Our program automatically parses any XML input file in the XML directory. It error checks by first not parsing any file that doesn't end in ".xml" and also by throwing a specific error if a file includes invalid parameters. The settings screen allows a user to style any feature of the grid, such as cell coloring scheme, shape, size, and how grid edges behave.
The control panel allows the user, during a simulation, to control how the simulation is behaving. A user can speed up the simulation, step through generation-by-generation, pause and reset the current simulation. The user can also write the current grid to an XML file with their choice of name, as specified by a text field. There are also labels of the current simulation and generation.
The grid resizes based on the cell-size specified by the user (default if none is given). The graph below the cell screen keeps track of the count of each type of cell in the above simulation, and updates automatically as the generation increases.
The settings panel can change the state of any cell at any given location, according to user input. The settings can also change the parameters of the simulation based on a dropdown menu, which contains parameters specific to the currently running simulation.

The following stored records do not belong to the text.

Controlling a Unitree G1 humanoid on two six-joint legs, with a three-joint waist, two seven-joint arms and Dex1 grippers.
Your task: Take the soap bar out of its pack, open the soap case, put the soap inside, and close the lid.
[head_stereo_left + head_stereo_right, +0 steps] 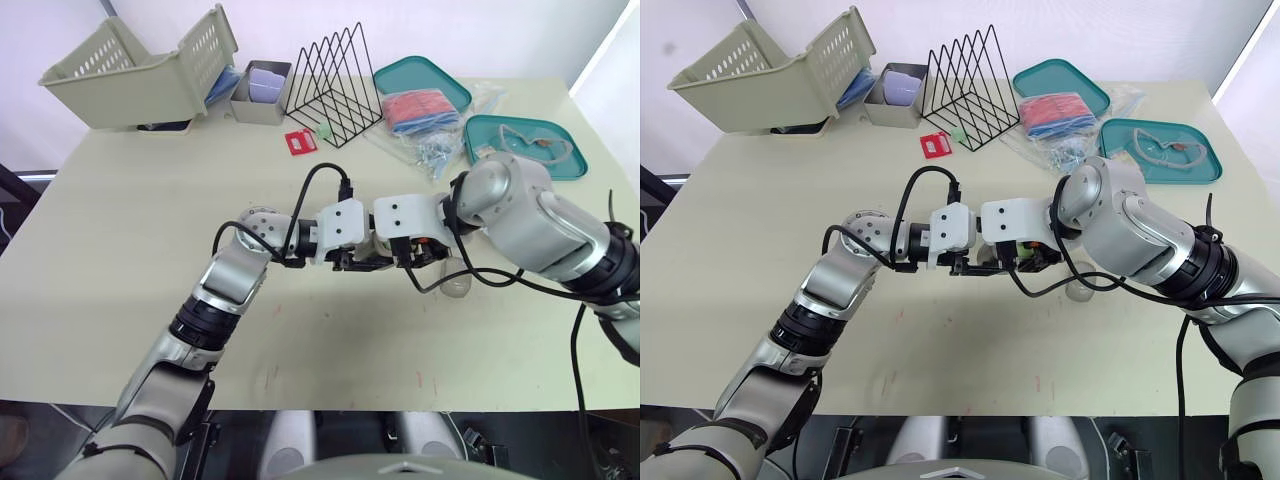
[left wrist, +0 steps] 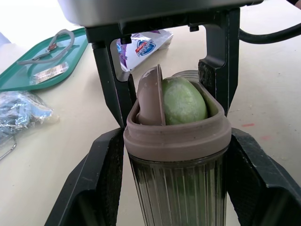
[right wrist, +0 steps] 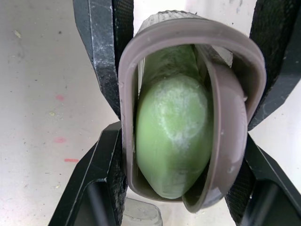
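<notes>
The left arm [image 1: 225, 285] and right arm [image 1: 535, 225] were silver-grey shells with black ribbed joint rings. Each ended in a white wrist housing [image 1: 338, 228] dotted with dark screws. Black cables [image 1: 318, 178] looped into that housing, and beyond it the left claw [image 2: 175, 136] and right claw [image 3: 181, 134] were matt black.

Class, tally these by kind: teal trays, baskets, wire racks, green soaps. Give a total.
Teal trays: 2
Baskets: 1
Wire racks: 1
Green soaps: 1
Total: 5
</notes>
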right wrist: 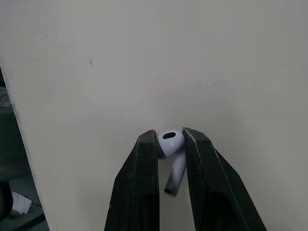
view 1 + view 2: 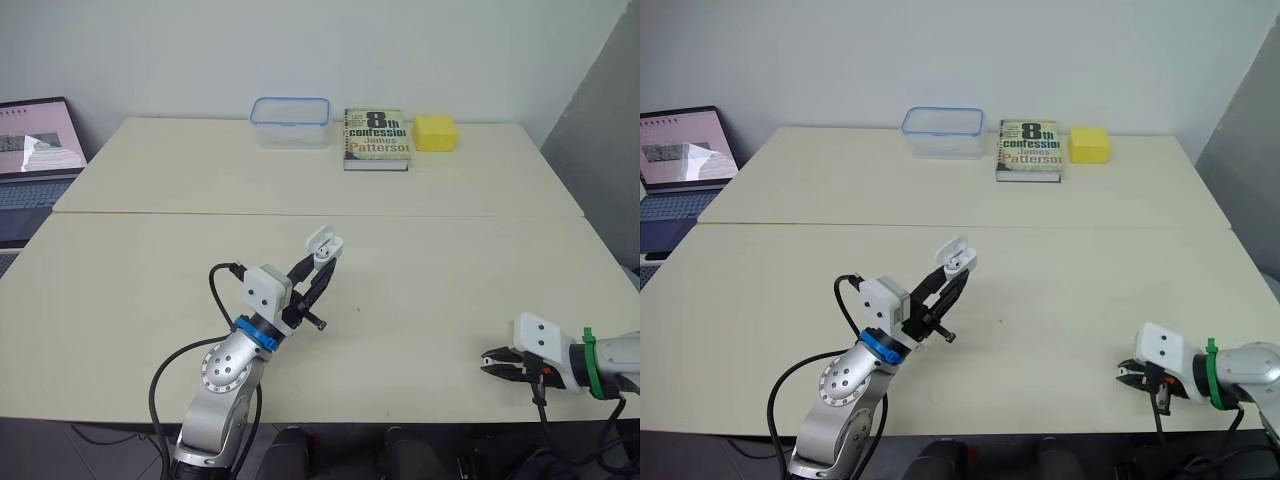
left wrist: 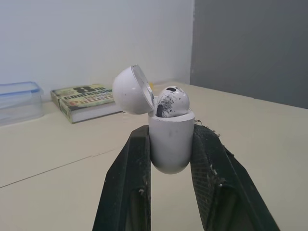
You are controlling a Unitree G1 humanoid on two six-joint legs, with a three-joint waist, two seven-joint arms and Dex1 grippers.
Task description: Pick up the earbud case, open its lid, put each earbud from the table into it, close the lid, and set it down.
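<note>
Right gripper (image 1: 169, 138): clamped on small white plastic earbud (image 1: 172, 143) near beige table's (image 2: 420, 300) front edge. Left gripper (image 2: 316, 277): held rounded white earbud case (image 3: 168, 147), lid open, one bud seated. Insertion needed stem-first alignment over the empty socket.

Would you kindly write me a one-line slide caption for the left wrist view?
Left gripper clamps the earbud case, lid open, one earbud seated inside, a book on the table behind.
</note>
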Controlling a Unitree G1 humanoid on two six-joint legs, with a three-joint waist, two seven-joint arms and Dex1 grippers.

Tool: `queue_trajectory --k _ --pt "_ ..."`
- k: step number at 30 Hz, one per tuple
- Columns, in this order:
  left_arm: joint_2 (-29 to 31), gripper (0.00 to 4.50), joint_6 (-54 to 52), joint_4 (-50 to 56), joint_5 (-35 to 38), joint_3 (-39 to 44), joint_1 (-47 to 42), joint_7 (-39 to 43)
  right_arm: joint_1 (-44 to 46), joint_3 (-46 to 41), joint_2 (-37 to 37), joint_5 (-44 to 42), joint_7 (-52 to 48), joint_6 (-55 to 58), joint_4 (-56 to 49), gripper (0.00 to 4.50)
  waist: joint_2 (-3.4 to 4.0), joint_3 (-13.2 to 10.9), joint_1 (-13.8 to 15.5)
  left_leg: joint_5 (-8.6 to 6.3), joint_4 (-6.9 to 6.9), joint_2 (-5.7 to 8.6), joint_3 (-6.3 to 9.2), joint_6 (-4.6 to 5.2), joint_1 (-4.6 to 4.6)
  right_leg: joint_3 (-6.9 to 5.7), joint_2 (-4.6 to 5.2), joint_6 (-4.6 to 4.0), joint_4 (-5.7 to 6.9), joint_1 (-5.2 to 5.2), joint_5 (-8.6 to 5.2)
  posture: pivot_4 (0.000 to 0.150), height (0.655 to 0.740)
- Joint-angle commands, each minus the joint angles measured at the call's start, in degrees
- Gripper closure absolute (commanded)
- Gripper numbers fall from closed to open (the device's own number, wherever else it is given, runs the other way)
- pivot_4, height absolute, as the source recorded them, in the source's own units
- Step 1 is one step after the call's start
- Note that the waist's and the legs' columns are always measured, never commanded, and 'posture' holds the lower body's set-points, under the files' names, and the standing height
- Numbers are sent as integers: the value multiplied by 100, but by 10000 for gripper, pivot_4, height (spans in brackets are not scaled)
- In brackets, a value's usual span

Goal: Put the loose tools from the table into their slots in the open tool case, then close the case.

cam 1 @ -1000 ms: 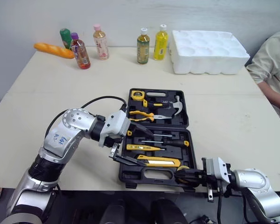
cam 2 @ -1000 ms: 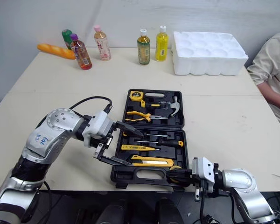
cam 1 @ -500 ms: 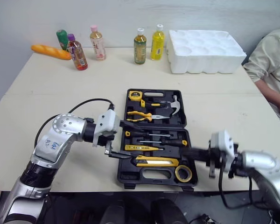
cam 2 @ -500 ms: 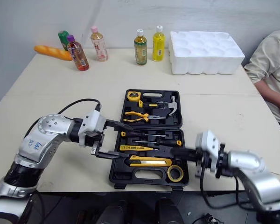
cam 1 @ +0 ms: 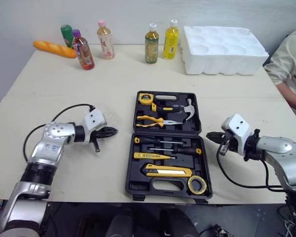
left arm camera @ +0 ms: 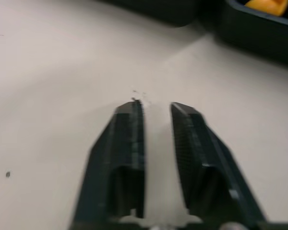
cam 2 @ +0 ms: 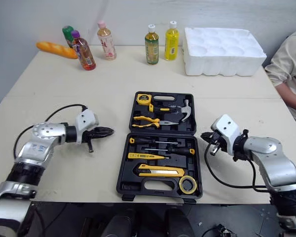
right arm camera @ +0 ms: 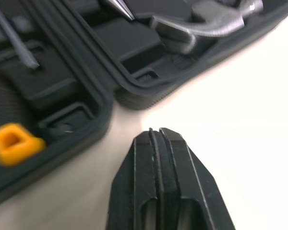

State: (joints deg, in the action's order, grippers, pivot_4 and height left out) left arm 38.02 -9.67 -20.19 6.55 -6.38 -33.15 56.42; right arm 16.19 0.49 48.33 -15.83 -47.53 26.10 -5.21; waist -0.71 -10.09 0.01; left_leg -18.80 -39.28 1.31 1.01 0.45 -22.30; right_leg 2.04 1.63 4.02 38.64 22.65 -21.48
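We log black plastic tool case (cam 1: 164, 186) open on beige table (cam 1: 64, 89).
L gripper (cam 1: 113, 131) slightly parted, R gripper (cam 1: 209, 136) clenched, both empty beside it.

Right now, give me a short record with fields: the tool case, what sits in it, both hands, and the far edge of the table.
Case: black plastic tool case, open flat on the beige table
Far half: yellow tape measure, steel-headed hammer, yellow-handled pliers
Near half: black-handled screwdrivers, yellow utility knife, yellow tape roll
Left hand: narrowly open, empty, left of the case
Right hand: shut, empty, right of the case
Far edge: five drink bottles, bread loaf, white foam tray
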Motion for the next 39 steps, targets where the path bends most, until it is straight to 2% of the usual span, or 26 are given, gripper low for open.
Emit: queue_trajectory --k 1,8,19,39 --pt "-263 43957 165 -234 -141 -123 -245 -102 153 124 -76 243 -2 -164 76 45000 0 0 -5 2 0 0 0 -1 1 0 0 0 -1 1 0 1500 7400" --pt "-836 43957 -37 -194 -233 -290 -351 -243 418 491 -376 474 -131 -251 118 45000 0 0 -14 5 2 -1 0 -6 2 1 -4 0 27 5 0 1500 7400" --pt "-1133 43957 -855 599 -72 -282 -193 -296 694 532 -596 540 -258 0 43 45000 -1 1 -11 7 2 -1 1 -9 5 1 -4 0 26 4 0 1500 7400" --pt "-1115 43957 -1495 1508 35 -176 203 -250 841 500 -628 828 -257 -91 300 45000 -1 1 -19 8 3 -1 1 -10 5 2 -4 0 23 4 0 1500 7400"
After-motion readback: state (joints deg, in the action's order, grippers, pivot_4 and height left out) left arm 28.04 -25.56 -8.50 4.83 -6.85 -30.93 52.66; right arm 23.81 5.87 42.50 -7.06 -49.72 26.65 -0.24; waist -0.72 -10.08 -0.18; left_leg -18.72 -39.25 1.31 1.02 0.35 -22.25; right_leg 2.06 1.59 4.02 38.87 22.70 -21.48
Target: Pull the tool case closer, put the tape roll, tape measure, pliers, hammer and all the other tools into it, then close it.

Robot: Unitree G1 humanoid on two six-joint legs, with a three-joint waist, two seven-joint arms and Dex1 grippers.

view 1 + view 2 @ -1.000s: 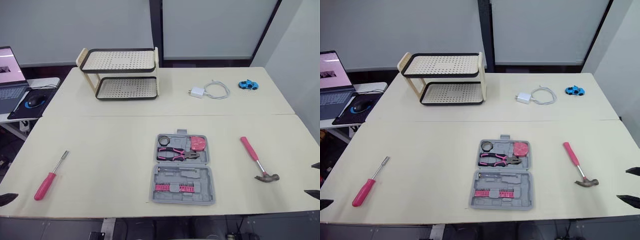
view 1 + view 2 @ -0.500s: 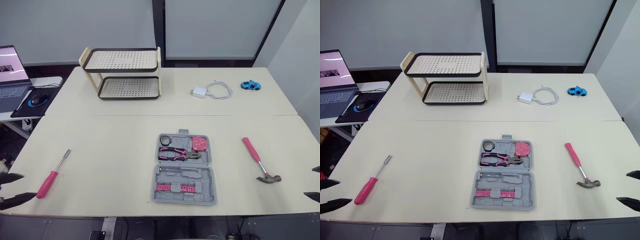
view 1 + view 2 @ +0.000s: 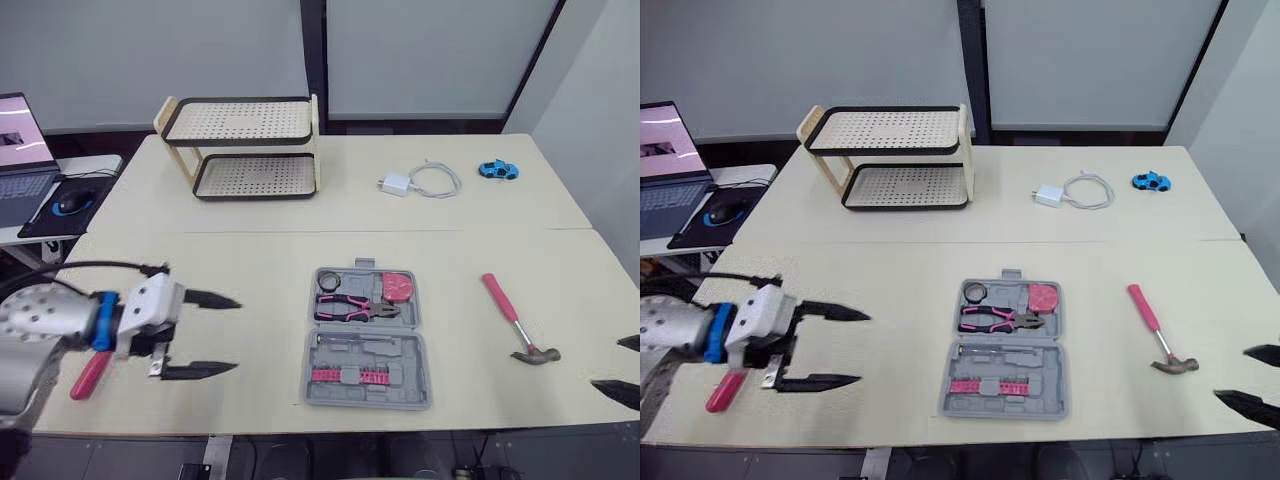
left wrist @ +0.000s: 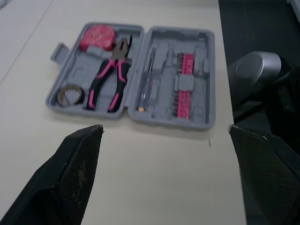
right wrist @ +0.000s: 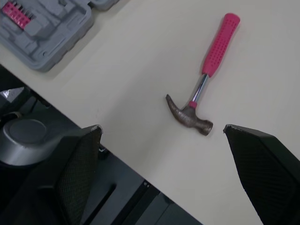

The user can update any parameter of their choosing specific to a certain simulation. However, our program currently only checks error values for parameters by referencing the current value of the parameter and using that as a maximum. In the future, the parameter values could be controlled by a user input of minimum and maximum (perhaps within the XML files under new tags).
The 'Random Segregation' datafile is probably the most interesting datafile to run, as it is a 100 x 100 grid of randomly generated cells. In the first generations, cells flip flop between slides and by the end, congregate in clouds. The 'Standard File' grid is also an interesting file to run, especially when states are hand-set by the user.